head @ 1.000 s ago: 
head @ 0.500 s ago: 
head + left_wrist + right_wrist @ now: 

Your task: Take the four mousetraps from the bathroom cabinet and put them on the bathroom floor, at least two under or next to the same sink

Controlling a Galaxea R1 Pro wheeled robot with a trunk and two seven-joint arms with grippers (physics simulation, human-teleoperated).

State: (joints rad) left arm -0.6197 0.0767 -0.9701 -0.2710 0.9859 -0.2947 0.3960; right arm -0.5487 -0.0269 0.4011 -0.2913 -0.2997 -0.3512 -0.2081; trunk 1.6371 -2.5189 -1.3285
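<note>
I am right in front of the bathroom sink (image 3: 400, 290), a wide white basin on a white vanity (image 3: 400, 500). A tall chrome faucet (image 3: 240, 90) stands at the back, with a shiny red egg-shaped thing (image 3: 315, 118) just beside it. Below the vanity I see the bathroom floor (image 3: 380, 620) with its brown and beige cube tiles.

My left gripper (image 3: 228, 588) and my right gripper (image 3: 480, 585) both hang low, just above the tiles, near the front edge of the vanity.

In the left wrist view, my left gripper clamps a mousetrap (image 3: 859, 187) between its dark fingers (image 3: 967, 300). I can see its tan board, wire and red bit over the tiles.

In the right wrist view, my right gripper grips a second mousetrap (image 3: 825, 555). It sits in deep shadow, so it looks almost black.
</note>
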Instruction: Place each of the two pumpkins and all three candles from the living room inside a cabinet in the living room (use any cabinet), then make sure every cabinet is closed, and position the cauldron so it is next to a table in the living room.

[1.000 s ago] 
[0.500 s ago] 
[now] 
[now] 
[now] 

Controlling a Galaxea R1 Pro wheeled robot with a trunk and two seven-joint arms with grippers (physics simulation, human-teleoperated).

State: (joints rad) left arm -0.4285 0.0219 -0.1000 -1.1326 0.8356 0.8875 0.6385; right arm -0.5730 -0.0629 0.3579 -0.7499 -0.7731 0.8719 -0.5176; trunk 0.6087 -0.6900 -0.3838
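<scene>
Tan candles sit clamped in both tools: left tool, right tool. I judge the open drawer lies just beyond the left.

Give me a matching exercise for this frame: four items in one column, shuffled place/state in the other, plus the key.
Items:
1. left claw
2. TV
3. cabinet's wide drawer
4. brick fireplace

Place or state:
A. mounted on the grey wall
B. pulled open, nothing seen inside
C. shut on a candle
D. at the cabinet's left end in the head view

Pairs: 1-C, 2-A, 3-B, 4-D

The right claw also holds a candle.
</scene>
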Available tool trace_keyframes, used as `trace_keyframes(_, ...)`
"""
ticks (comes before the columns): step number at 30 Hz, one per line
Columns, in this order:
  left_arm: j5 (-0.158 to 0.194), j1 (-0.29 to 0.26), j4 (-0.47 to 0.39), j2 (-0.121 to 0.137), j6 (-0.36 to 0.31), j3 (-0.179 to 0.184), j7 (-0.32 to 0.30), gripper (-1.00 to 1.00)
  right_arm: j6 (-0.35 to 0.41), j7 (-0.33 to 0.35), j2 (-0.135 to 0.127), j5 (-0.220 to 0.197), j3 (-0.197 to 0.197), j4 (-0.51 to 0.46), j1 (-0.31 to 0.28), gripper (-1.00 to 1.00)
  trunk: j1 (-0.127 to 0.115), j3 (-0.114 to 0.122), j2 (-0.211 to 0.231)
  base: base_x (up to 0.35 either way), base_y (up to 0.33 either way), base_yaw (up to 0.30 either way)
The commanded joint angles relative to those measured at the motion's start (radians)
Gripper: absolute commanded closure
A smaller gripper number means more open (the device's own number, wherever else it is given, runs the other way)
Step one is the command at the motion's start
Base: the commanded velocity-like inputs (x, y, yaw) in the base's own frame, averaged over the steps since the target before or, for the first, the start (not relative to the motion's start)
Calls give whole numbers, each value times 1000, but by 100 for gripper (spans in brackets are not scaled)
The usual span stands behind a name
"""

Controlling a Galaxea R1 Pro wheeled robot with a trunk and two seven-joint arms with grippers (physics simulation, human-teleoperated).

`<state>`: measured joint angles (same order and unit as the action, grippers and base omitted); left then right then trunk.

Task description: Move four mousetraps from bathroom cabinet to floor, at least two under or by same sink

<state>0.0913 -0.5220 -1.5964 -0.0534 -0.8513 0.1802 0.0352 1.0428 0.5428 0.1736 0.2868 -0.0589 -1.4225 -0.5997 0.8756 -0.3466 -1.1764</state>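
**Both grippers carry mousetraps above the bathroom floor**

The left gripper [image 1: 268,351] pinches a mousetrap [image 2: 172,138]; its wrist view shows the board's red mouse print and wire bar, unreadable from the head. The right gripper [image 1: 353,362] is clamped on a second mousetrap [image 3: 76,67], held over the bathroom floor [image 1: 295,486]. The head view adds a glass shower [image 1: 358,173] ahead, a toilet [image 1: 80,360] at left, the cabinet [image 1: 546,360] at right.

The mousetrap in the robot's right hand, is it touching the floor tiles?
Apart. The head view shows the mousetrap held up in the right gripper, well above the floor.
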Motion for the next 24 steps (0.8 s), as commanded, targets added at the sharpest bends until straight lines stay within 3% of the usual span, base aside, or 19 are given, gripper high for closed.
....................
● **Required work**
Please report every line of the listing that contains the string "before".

● **Solution below**
ticks (comes before the columns): step number at 30 Hz, one per line
Base: the commanded velocity-like inputs (x, y, yaw) in the base's own frame, averaged over the steps since the target before or, for the first, the start (not relative to the motion's start)

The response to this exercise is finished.